Stavros contre Goliath
Les enquêtes à Athènes du commissaire Stavros Nikopolidis, Tome 2
Auteur : Sophia Mavroudis
Éditions : Jigal (15 septembre 2020)
ISBN : 978-2377221097
275 pages
Quatrième de couverture
Le commissaire Stavros Nikopolidis est un électron libre et désabusé, charmeur invétéré, amateur d’ouzo et de rebetiko, au caractère bien trempé et à l’instinct aiguisé. À peine remis de la traque de son ennemi intime, il se retrouve, sur ordre de sa hiérarchie et de Bruxelles, à devoir collaborer avec les Turcs – ennemis jurés des Grecs depuis toujours – en vue d’interpeller en mer Égée un terroriste embarqué dans une caravane de migrants à destination de l’Europe.
Mon avis
Sophia Mavroudis est gréco-française, elle a grandi en Grèce. Elle est docteur en Sciences Politiques, spécialiste de géopolitique et des conflits en Europe et à sa périphérie. C’est sans aucun doute pour cela qu’elle parle si bien de la Grèce, de ses souffrances, de ses errances, des difficultés pour la politique européenne à gérer les migrants.
Cette fois-ci, la mission du commissaire Stavros et de son équipe est claire, c’est un ordre de Bruxelles.
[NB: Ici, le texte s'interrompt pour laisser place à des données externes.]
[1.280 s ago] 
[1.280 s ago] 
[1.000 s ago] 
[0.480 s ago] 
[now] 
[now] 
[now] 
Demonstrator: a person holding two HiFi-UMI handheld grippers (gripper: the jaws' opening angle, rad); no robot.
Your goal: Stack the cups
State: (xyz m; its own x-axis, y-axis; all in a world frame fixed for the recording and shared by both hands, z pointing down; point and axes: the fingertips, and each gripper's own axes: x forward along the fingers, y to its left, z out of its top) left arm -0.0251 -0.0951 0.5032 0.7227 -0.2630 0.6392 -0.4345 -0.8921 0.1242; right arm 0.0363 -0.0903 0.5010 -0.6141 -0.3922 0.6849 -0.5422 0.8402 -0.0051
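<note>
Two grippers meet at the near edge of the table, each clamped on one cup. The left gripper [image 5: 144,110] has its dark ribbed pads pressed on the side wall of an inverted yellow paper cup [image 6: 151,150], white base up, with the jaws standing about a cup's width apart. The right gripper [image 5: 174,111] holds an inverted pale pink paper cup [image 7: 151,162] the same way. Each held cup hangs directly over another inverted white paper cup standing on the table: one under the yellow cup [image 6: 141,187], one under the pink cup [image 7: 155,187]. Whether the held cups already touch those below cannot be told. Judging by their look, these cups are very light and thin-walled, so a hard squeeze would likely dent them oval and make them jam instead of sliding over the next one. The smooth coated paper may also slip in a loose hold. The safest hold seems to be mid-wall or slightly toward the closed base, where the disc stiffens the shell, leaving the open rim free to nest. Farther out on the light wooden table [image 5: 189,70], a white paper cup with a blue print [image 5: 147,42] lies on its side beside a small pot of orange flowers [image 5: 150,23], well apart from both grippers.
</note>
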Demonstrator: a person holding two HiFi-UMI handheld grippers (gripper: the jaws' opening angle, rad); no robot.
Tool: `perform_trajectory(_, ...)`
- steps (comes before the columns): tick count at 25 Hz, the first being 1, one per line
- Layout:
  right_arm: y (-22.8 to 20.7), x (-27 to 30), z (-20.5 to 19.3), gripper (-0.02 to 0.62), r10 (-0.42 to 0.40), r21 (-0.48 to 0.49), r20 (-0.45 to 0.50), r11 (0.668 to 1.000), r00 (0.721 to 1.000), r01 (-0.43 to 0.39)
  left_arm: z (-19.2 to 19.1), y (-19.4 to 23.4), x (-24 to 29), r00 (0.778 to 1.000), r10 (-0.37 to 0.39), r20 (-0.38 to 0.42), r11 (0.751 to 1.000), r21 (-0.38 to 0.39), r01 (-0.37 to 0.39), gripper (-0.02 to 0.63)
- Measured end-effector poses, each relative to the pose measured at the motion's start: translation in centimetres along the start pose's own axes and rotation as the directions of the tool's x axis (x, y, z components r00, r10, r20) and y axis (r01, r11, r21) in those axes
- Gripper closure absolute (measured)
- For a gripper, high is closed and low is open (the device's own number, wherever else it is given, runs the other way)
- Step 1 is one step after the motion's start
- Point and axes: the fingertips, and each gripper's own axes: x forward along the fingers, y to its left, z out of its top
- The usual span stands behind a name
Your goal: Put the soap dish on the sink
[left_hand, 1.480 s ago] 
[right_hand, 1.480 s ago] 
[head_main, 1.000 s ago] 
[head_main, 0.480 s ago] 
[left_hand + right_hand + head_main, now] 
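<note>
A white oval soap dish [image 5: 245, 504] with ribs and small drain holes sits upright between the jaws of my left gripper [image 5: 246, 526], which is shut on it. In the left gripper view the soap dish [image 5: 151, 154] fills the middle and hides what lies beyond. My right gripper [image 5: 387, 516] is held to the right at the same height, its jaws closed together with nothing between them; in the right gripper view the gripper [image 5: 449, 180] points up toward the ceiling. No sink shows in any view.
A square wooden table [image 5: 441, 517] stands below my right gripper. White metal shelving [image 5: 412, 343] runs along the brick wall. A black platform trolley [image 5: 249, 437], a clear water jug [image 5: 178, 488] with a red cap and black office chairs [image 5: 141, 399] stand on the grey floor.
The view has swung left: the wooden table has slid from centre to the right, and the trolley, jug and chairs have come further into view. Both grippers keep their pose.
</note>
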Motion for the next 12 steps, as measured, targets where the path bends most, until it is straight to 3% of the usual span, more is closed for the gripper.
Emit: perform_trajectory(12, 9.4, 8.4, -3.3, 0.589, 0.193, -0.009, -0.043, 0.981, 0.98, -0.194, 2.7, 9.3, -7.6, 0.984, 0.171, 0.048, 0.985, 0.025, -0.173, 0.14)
Il faut coincer un terroriste et l’arrêter avant qu’il fasse des dégâts. Sauf que pour l’attraper, il est nécessaire de collaborer avec les voisins turcs, les ennemis de toujours. En effet, l’homme en question s’est caché au milieu de migrants sur un bateau en pleine mer Égée.
Stavros n’aime pas qu’on lui donne des ordres, comme ça de loin, sans que ceux qui exigent n’aient conscience de la réalité du terrain. Mais il est bien obligé d’agir, aidé de sa coéquipière Dora. D’ailleurs cette dernière semble s’impliquer encore plus que d’habitude dans cette quête, pourquoi ? Il faut qu’il la garde à l’œil car elle est impulsive. Quand elle a une idée en tête, elle fonce sans réfléchir aux conséquences. Il y a aussi le geek de l’équipe, Eugène et son drone, il voit tout ou presque mais il ne dit que ce qu’il veut. Quant à Glykas, un autre collègue, il n’est pas toujours très clair… pas facile de coopérer, de cohabiter et d’aller tous dans le même sens pour mener à bien la tâche qui leur a été confiée. D’autant plus que les relations avec les turcs ne sont pas cordiales et que certains font de la rétention d’informations.
Sous couvert de cette nouvelle enquête pour le policier, l’auteur présente la Grèce et ses habitants. Un pays meurtri, fatigué, exsangue, où beaucoup cherchent à donner du sens à leur vie tant ils ne se reconnaissant plus dans les actions et les choix des hommes politiques. On découvre les camps de migrants, les enfants malmenés, les conditions de vie précaires et horribles. Mais Sophia Mavroudis glisse ça et là des expressions typiques, un plat du coin, un poème, un jeu (le tavli) et cela sent bon le terroir, l’amour de ses racines. Cela donne un peu d’air aux propos. Non pas qu’on oublie la douleur des personnes dans les camps et les exactions qu’ils subissent mais ça remet un peu d’humanité au milieu de tout ça.
Stavros est comme son pays, il a enduré des choses terribles mais il s’est relevé. Dans ce livre il continue de lutter contre l’injustice, il essaie de garder la foi, de croire en d’autres possibles. C’est un homme à la fois hanté et aidé par son passé. Il se souvient de son enfance et les passages qu’ils évoquent en pensées sont d’une tendresse infinie.
Avec une écriture précise, incisive, ne cachant rien, l’auteur nous entraîne à la suite de Stavros et de son groupe. Elle nous confronte à la réalité et nous oblige à ouvrir les yeux. La Grèce, ce n’est pas que le soleil et le tourisme… Stavros et Dora ne lâcheront rien, jamais. Ils seront les résilients et par eux, des voix seront entendues, respectées. Bien sûr, parfois, ils flirtent avec la loi, dépassent les limites mais c’est à ce prix-là qu’ils peuvent avancer.
J’aime lire cet écrivain. Au-delà de l’intrigue, elle me bouleverse par l’approche très juste, très fine et surtout très courageuse et sans jugement qu’elle fait de la Grèce.